Gli agrumi, ad esempio, come la maggior parte della frutta, sono prodotti in sud Italia. Prima i camion che li trasportavano verso nord rientravano carichi di manufatti, ora che le fabbriche sono chiuse o a regime limitato tornano vuoti. È inevitabile che questo causi un aumento dei costi. E c’è un’altra grande incognita nella determinazione dei prezzi futuri dei generi alimentari: l’eventuale carenza di manodopera. La maggior parte delle attività agricole venivano svolte da cittadini extracomunitari o comunitari dell’est che in questo momento, fisicamente, non possono venire».

Federico fa l’autista da una vita, trasporta generi alimentari. «Non sono abituato a essere trattato in questo modo», dice consapevole ma con un pizzico d’amarezza, «prima, durante lo scarico delle merci, mi capitava di fare due chiacchiere con i clienti o che qualcuno mi offrisse un caffè. Ora sono come un appestato: in pochi mi rivolgono la parola, nessuno mi fa usare il bagno. Resto orgoglioso del mio lavoro, a volte ho un po’ di timore, ma sono un anello importante della catena, non mi fermo».

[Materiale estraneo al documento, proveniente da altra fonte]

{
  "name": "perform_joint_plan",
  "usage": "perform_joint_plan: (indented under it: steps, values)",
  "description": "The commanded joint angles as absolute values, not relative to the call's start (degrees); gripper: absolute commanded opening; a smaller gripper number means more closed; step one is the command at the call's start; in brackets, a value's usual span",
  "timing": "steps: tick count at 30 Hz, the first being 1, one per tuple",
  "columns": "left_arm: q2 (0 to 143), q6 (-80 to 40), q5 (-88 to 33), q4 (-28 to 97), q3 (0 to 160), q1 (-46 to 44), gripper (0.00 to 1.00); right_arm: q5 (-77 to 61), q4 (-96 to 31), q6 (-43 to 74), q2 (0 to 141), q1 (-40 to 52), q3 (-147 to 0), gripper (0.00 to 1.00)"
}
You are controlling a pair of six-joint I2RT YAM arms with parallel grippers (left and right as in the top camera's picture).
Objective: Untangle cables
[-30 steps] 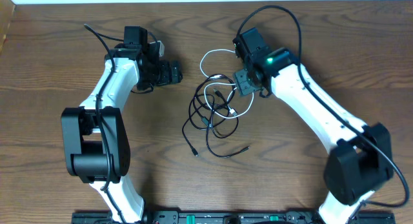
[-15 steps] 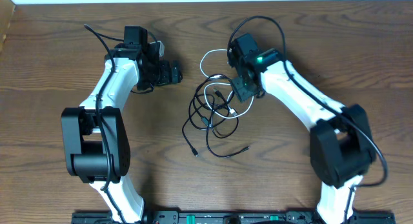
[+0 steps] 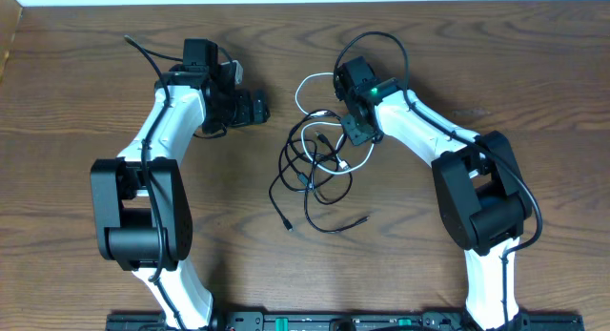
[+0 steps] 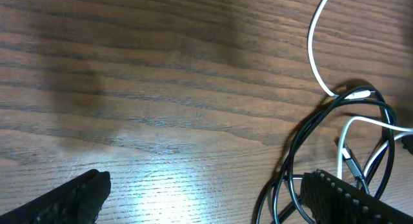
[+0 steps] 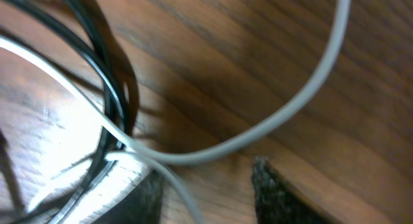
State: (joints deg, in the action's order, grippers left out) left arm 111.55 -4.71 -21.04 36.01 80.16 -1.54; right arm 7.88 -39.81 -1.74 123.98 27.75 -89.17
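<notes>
The cables lie tangled at mid-table. The long black cable (image 3: 307, 183) makes several loops, and the shorter white cable (image 3: 311, 79) threads through them. My right gripper (image 3: 355, 131) is down at the tangle's upper right edge. In the right wrist view its jaws stand apart with the white cable (image 5: 284, 114) running between them close to the left finger, beside black cable (image 5: 113, 88) strands. My left gripper (image 3: 250, 109) hovers wide open to the left of the tangle, holding nothing. The left wrist view shows its right finger over the black cable (image 4: 303, 130) and the white cable (image 4: 313, 50) beyond it.
The wooden table (image 3: 86, 73) runs to a pale wall at the back. A thick black robot cable (image 3: 381, 40) arcs above my right arm. Another one (image 3: 143, 52) trails behind my left arm.
My right arm has shifted left onto the tangle's upper right edge and its jaws have narrowed around the white cable. My left arm has not moved.
</notes>
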Motion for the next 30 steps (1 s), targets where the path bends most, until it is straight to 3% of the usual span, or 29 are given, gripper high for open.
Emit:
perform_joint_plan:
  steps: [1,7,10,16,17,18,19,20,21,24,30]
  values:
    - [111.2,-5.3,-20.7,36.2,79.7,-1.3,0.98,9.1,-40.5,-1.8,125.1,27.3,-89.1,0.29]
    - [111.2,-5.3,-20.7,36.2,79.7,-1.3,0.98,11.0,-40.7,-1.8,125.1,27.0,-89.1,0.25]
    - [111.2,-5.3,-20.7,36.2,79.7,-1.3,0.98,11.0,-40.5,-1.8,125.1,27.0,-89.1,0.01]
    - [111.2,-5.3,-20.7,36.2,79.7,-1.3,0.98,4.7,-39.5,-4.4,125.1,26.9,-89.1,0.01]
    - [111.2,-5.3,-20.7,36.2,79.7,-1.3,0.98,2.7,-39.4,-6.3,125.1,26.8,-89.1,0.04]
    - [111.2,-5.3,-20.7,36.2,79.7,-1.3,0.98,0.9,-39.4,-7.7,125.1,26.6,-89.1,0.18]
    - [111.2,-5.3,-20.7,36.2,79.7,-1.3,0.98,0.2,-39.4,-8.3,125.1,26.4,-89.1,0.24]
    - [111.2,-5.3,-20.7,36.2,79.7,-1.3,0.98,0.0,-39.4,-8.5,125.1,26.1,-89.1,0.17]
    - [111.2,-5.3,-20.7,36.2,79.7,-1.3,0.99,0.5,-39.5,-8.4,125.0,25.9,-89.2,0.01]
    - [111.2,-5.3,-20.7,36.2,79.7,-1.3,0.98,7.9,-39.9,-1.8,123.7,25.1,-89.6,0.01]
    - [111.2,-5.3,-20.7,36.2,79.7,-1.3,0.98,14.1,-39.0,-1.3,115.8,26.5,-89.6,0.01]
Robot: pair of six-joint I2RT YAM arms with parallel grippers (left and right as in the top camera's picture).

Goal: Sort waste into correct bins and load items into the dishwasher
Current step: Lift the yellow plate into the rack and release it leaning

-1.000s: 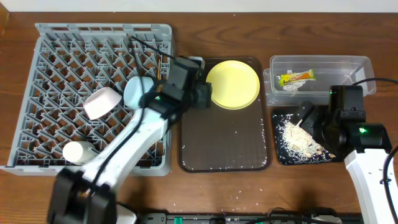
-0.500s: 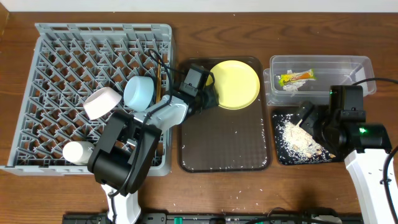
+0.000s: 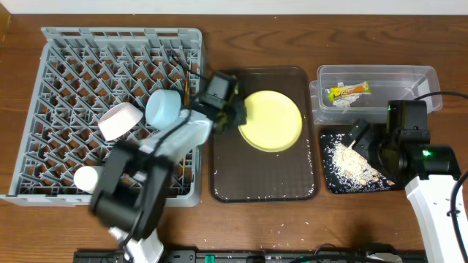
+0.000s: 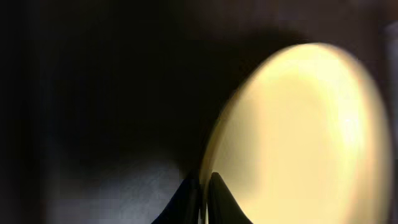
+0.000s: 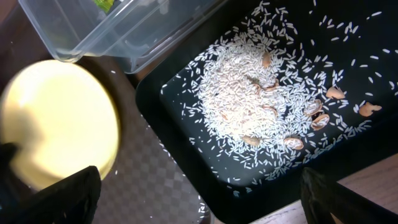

La rete che permette la distribuzione di generi alimentari in tutta Italia regge il duro colpo battuto dal Coronavirus: vacilla, si riorganizza, si adegua alle nuove procedure nonostante le difficoltà e non si blocca. Tira fuori lo spirito solidale di chi la compone: produttori, imprenditori e consumatori finali, lasciando ancora a tanti - anche se dovrebbe essere a tutti - la possibilità di fare la spesa, di scegliere che cosa mangiare per cena, di concedersi uno sfizio, un aperitivo o un bicchiere di vino (acquisti in crescita, secondo i dati Coop). I generi alimentari arrivano al mercato, al supermercato, a casa e con un click grazie a tantissimi esperti lavoratori, con mansioni a volte ignote ai più, ma egualmente indispensabili.

«Quando sei affaticato dal pesante carico che porti tra le braccia è dura respirare sotto la mascherina», dice Matteo. «Ma le nuove norme per il contenimento del Covid19 mi danno sicurezza: sono cauto e non ho paura mentre lavoro. Ogni volta che faccio la spesa, invece, e scelgo cosa comprare, penso a quante persone ci sono dietro la mela che prendo in mano e all’impegno che ci è voluto affinchè arrivasse nel reparto orto-frutta. Ci sono altri in prima linea nella lotta contro il Coronavirus ma noi siamo l’indispensabile retroguardia».